Proprio in questi ultimi anni la pratica valutativa fondata solide argomentazioni scientifiche sembra soggetta a minacce sempre più potenti e difficili da contrastare da parte di altre pratiche di giudizio pubblico sempre più orientate a raccogliere umori, sentimenti, pressioni emotive che si diffondono con grande rapidità ed efficacia e che indubbiamente raccolgono più facilmente consenso.
Il tema della cosiddetta Post-Verità, che nel 2016 è stata scelta dall’Oxford Dictionary come Word of the Year, è diventato rapidamente centrale nel dibattito pubblico e interroga non soltanto le problematiche epistemologiche, ma, forse soprattutto, le implicazioni pratiche della ricerca valutativa.22
Secondo l’Oxford Dictionary
Post-truth is defined as relating to or denoting circumstances in which objective facts are less influential in shaping public opinion than appeals to emotion and personal belief
Raccogliere informazioni e dati attraverso procedure rigorose, giustificarne l’utilizzo attraverso tecniche provenienti della letteratura e degli esperti, evidenziare e sottoporre al vaglio della critica i risultati delle ricerche effettuate, proporre giudizi ancorati a robusti argomenti fattuali, tutto ciò sembra rapidamente spazzato via dalla semplice propagazione in rete di fatti o brandelli di fatti costruiti sul passaparola e sull’emozionalità dei singoli.
proprie posizioni sembra essere diventata l’attacco, anche proditorio, alle posizioni dell’altro.
In questo scenario di post-democrazia (CROUCH 2003) il compito affidato alla valutazione appare ancora più arduo e tuttavia indispensabile, ma si accompagna con un necessario ripensamento della componente comunicativa e retorica che ne possa rendere efficace l’utilizzo.

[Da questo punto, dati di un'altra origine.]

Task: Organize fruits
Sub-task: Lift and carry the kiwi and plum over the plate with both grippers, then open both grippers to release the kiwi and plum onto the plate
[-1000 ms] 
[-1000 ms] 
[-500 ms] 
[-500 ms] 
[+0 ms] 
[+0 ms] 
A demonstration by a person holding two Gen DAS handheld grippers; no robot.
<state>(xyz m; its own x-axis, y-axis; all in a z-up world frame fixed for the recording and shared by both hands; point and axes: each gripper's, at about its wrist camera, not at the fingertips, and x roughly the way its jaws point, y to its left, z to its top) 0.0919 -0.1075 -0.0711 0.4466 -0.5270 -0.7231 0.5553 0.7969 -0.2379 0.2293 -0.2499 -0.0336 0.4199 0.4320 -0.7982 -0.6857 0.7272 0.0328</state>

É infatti evidente come non sia più sufficiente, se mai lo è stato, produrre argomentazione e fatti per provocare cambiamenti sociali e promuovere incisive azioni pubbliche, ma come sia sempre più fondamentale ripensare e riformulare la dimensione narrativa stessa della valutazione. Non si tratta di rincorrere narrazioni probabilmente più facili e seduttive, quanto di ripensare a fondo il nesso che intercorre tra fatti e narrazione nella costruzione della realtà.
Siamo di fronte a un momento storico in cui nuovamente sentiamo di dover ripensare il nesso tra realtà oggettiva e pensiero, tra linguaggio e mondo, la cui crisi ci sembra avere a che fare non solo con le certezze accumulate nella tradizione scientifica, ma con la stabilità stessa del mondo in cui viviamo.

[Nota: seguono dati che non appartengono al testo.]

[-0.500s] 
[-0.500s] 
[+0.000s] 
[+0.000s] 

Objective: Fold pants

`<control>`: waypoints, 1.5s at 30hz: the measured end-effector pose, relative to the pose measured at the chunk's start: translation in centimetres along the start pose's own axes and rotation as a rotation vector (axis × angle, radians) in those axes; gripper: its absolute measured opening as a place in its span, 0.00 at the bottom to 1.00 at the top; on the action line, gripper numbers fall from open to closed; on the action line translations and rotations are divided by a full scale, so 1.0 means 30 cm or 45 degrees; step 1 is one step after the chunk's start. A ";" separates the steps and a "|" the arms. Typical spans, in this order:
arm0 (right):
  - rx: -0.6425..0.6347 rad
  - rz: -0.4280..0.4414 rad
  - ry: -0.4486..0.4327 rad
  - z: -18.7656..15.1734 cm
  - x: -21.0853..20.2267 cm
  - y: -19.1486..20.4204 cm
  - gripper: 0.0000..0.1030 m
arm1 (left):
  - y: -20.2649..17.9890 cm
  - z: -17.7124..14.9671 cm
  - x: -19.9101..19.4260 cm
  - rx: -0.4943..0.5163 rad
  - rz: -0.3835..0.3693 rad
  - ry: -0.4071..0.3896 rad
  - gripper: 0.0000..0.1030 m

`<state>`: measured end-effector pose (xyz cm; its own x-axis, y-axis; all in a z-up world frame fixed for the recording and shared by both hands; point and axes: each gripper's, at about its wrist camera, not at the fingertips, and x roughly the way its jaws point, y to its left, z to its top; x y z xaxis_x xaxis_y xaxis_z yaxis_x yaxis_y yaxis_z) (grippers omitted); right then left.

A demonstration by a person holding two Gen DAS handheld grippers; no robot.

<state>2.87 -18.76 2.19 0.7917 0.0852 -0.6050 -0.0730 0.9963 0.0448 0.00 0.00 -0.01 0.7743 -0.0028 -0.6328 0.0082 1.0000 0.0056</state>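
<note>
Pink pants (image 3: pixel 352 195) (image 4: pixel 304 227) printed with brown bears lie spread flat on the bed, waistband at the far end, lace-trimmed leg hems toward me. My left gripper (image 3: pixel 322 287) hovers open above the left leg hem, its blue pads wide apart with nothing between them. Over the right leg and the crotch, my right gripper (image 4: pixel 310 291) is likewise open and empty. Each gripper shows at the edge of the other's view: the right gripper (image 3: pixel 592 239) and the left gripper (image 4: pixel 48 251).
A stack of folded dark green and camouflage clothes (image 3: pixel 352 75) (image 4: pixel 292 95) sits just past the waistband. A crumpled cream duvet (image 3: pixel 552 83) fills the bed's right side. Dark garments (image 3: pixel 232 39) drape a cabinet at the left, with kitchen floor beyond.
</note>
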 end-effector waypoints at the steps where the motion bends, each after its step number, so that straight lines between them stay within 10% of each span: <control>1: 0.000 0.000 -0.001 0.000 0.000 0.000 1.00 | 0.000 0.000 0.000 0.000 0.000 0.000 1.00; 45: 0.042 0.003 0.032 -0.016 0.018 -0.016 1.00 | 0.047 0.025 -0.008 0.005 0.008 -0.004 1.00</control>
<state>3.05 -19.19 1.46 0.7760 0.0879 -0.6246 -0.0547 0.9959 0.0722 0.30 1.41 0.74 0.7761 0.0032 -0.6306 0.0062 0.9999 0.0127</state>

L’attenzione agli aspetti narrativi rimanda alla pragmatica della valutazione, alla sua funzione pratica.
BEZZI (2010:49) ricorda la funzione perlocutoria del linguaggio valutativo, ovvero la sua capacità di “fare cose con le parole” (AUSTIN 1987).

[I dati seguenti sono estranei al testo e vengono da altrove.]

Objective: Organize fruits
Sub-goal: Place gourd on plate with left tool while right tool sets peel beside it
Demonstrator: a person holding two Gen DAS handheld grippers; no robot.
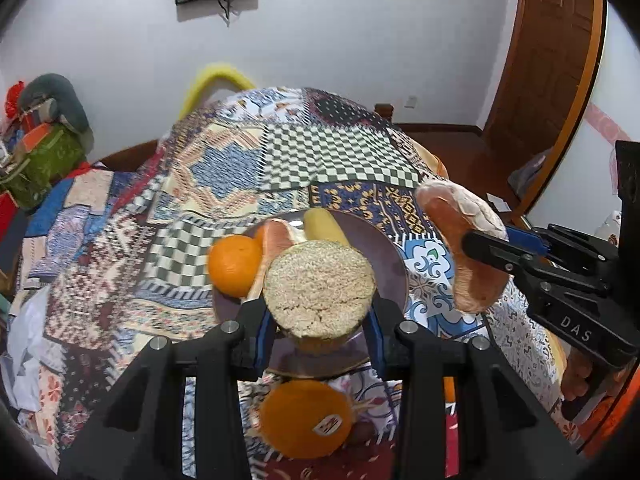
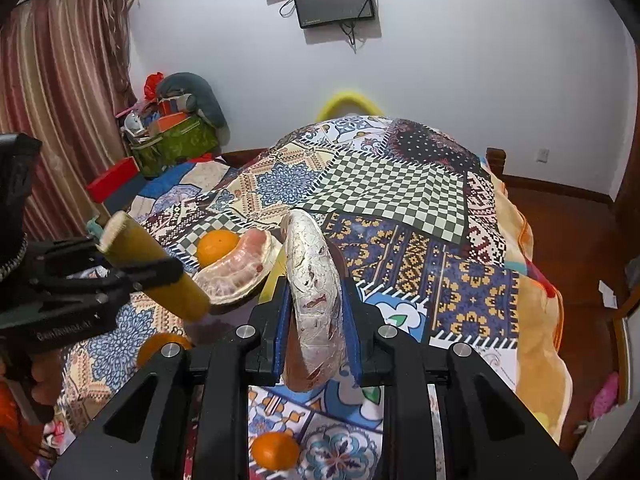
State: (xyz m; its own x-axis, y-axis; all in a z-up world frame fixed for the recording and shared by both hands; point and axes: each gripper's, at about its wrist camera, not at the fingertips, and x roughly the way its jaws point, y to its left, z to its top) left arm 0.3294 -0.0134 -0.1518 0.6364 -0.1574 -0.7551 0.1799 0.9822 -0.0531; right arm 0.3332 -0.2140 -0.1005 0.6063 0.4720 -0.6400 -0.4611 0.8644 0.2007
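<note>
Patchwork-quilted bed (image 1: 240, 168). Left hand-held gripper (image 1: 320, 320) clamps a yellow-green sugarcane stick (image 1: 320, 284); right hand-held gripper (image 2: 316, 320) pinches a pink pomelo wedge (image 2: 316, 280). Right gripper body reads "DAS".

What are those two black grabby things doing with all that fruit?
A person is sorting fruit onto a dark plate on a patterned cloth. The left gripper is clamped on a yellowish cut stalk piece above the plate. The right gripper pinches a pink pomelo wedge in the air. An orange, another pomelo wedge and a yellow piece already sit on the plate.
</note>
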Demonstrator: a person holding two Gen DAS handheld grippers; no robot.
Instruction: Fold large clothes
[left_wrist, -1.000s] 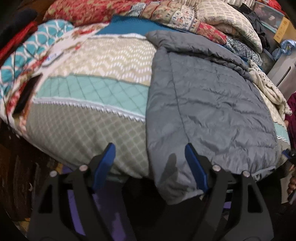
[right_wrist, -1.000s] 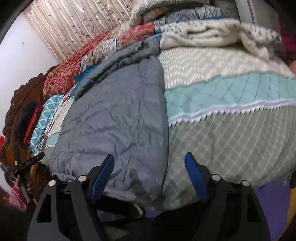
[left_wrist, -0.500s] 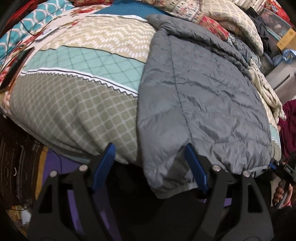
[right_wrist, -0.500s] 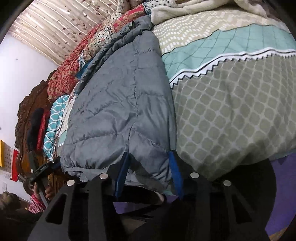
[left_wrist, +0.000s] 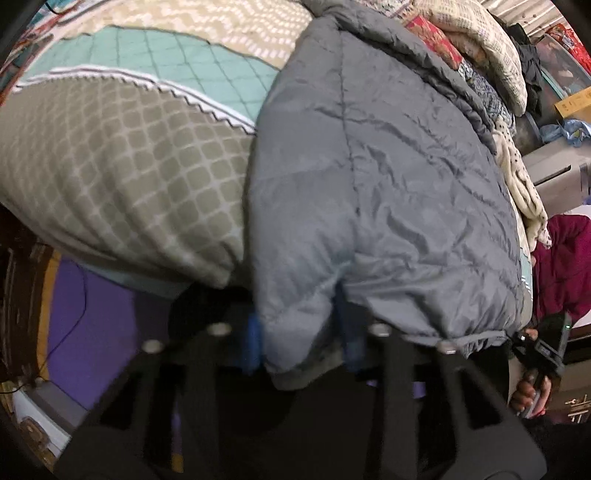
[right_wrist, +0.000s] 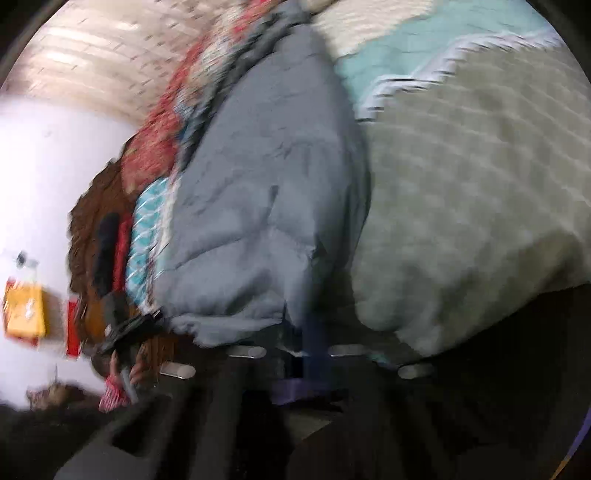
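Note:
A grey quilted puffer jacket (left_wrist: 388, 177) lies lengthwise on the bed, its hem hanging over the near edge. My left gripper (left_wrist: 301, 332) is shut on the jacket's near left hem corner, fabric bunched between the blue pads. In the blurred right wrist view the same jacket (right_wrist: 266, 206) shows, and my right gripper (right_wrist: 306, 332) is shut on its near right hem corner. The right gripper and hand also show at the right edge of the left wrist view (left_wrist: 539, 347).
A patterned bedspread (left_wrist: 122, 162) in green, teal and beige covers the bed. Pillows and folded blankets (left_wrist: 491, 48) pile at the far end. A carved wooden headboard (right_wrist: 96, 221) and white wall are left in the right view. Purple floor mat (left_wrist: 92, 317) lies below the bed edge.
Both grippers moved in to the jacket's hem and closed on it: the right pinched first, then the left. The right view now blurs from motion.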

In questo senso le conseguenze che ne deriva riguardano perciò in primo luogo la difficoltà a insistere su una presunta oggettività valutativa, ovvero sulla possibilità che la valutazione si limiti a descrivere una realtà esterna e preesistente, a cui si approccia in maniera neutrale. L’approccio oggettivista risente di un paradigma positivista che sembra ormai non più difendibile, nemmeno dai sostenitori del Nuovo Realismo (FERRARIS 2012).
In secondo luogo, è fondamentale sottolineare l’importanza di un confronto con i testi, che non sono semplicemente gli atti pubblici, ma anche le produzioni linguistiche dei diversi stakeholder che agiscono nell’ambito del programma da valutare. Questo aspetto ha notevole importanza nella predisposizione del disegno della ricerca, che non può prescindere dalla ricostruzione delle rappresentazioni mentali e dalle narrazioni pubbliche che ne derivano.
In terzo luogo, come ulteriore conseguenza, Bezzi sottolinea l’importanza di definire e utilizzare tecniche adeguate a riportare e a confrontarsi con questi aspetti linguistici. In tal senso sembra perciò dare un’importanza fondamentale in ambito valutativo alle tecniche qualitative di ricerca sociale.
Su queste basi si può così argomentare una particolare inclinazione verso l’approccio costruttivista in valutazione che ha fatto da guida al presente lavoro di ricerca.